Felicidade do brasileiro cresce mais que o PIB, e mais no Nordeste, diz Ipea

 

“Dinheiro não traz felicidade, mas manda buscar.” Esse velho bordão tupiniquim adaptado aos novos tempos talvez seja útil para resumir a principal conclusão de um estudo divulgado hoje (18) em Brasília pelo Instituto de Pesquisas Econômicas Aplicadas (Ipea). “O brasileiro gosta de consumir, mas talvez não seja isso que mais o faça feliz”, conclui Marcelo Neri, presidente do órgão, que é ligado à Secretaria de Assuntos Estratégicos da Presidência da República. “Nenhum país do mundo é mais insensível à aquisição de bens materiais do que o Brasil.”

As declarações parecem uma anacrônica ode à eterna capacidade nacional em sorrir apesar da pobreza, de fazer carnaval em meio à carestia da favela, mas, segundo Neri, estão apoiadas sobre indicadores internacionais. A ideia foi medir o desenvolvimento do país a partir de outros aspectos que não apenas o Produto Interno Bruto (PIB), que é a soma das riquezas produzidas em território nacional. De acordo com o Ipea, ampliar o leque pode ajudar a entender porque o governo vem colhendo bons resultados nas pesquisas de popularidade (62% de aprovação, de acordo com o Ibope) apesar dos economistas estarem estarrecidos com as ameaças de estagnação (0,6% de crescimento no terceiro trimestre em relação ao segundo, com 0,9% no acumulado dos últimos doze meses).

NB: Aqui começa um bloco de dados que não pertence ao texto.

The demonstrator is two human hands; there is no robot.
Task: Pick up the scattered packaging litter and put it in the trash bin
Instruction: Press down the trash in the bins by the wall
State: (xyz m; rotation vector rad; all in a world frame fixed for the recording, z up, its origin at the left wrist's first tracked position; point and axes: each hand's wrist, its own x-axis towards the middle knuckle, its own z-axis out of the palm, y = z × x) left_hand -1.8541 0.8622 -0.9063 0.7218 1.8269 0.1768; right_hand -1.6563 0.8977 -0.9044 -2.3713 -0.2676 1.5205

“Claro que existe uma relação positiva entre dinheiro e felicidade”, pondera Neri, que coordenou a pesquisa chamada 2012: Desenvolvimento inclusivo sustentável?. “As pessoas que não têm renda dizem estar menos felizes. A felicidade também sobe com o nível de escolaridade, o que também tem a ver com a renda.” Os resultados do estudo se baseiam numa pesquisa global já conduzida em 147 países com a metodologia do instituto Gallup. “O Brasil ocupa a 16ª posição no ranking da felicidade”, continua o presidente do Ipea, informando que, numa escala de 0 a 10, os brasileiros atribuíram nota 7,1 a suas condições de vida. “Em 2006, estávamos na 22ª colocação.”

Marcelo Neri pontua que, apesar de o dinheiro reconhecidamente mandar buscar alguma felicidade, como diz o ditado, isso não é visto no Brasil numa intensidade tão grande como nos demais países. “Temos mais felicidade do que dinheiro no bolso.” E o maior exemplo dessa relação inversa, segundo o Ipea, está no Nordeste brasileiro: é a região mais pobre do país e que tem menor escolaridade, mas, de acordo com o estudo divulgado hoje, é a que apresenta melhores índices de felicidade – se fosse um país, o Nordeste ocuparia a 9ª posição no ranking, com 7,38 pontos, entre Finlândia e Bélgica. Em compensação, as regiões Sul e Sudeste, notadamente as mais ricas, abrigam moradores menos satisfeitos com a vida que levam. “É o paradoxo nordestino”, classifica, “e mostra que, no Brasil, felicidade não é só uma questão financeira.”

O roteiro seguido pelo estudo do Ipea nasceu de uma comissão internacional liderada pelos vencedores do prêmio Nobel de economia Joseph Stiglitz e Amartya Sen, que sintetizaram quatro aspectos a serem levados em consideração na hora de medir o desenvolvimento de um país: crescimento da média de renda captada em pesquisas domiciliares; grau de inclusão incorporando medidas de desigualdade verticais e horizontais; sustentabilidade dos padrões de vida; e percepções das pessoas sobre elas mesmas. De acordo com Stiglitz e Sen, a análise – que leva em conta características subjetivas – oferece um retrato mais fiel da situação de um país do que as curvas de evolução do PIB.

“O mercado brasileiro ainda não sentiu os efeitos da crise europeia”, atesta Marcelo Neri. “Não só não sentiu, como está com características mais fortes: a renda das famílias continua crescendo – e crescendo mais, em contradição com o PIB; a desigualdade continua caindo, e a redução é ainda maior nos setores tradicionalmente mais excluídos, como mulheres, negros e nas periferias.” Para o presidente do Ipea, os dados apontam que o crescimento brasileiro hoje em dia é mais sustentável. “As contas nacionais vão mal, mas as pessoas em suas casas reportam indicadores de progresso social continuado”, aponta. “Podemos dizer que, com a economia estagnada, os efeitos negativos serão sentidos em algum momento. Mas essa realidade já vem de alguns anos.”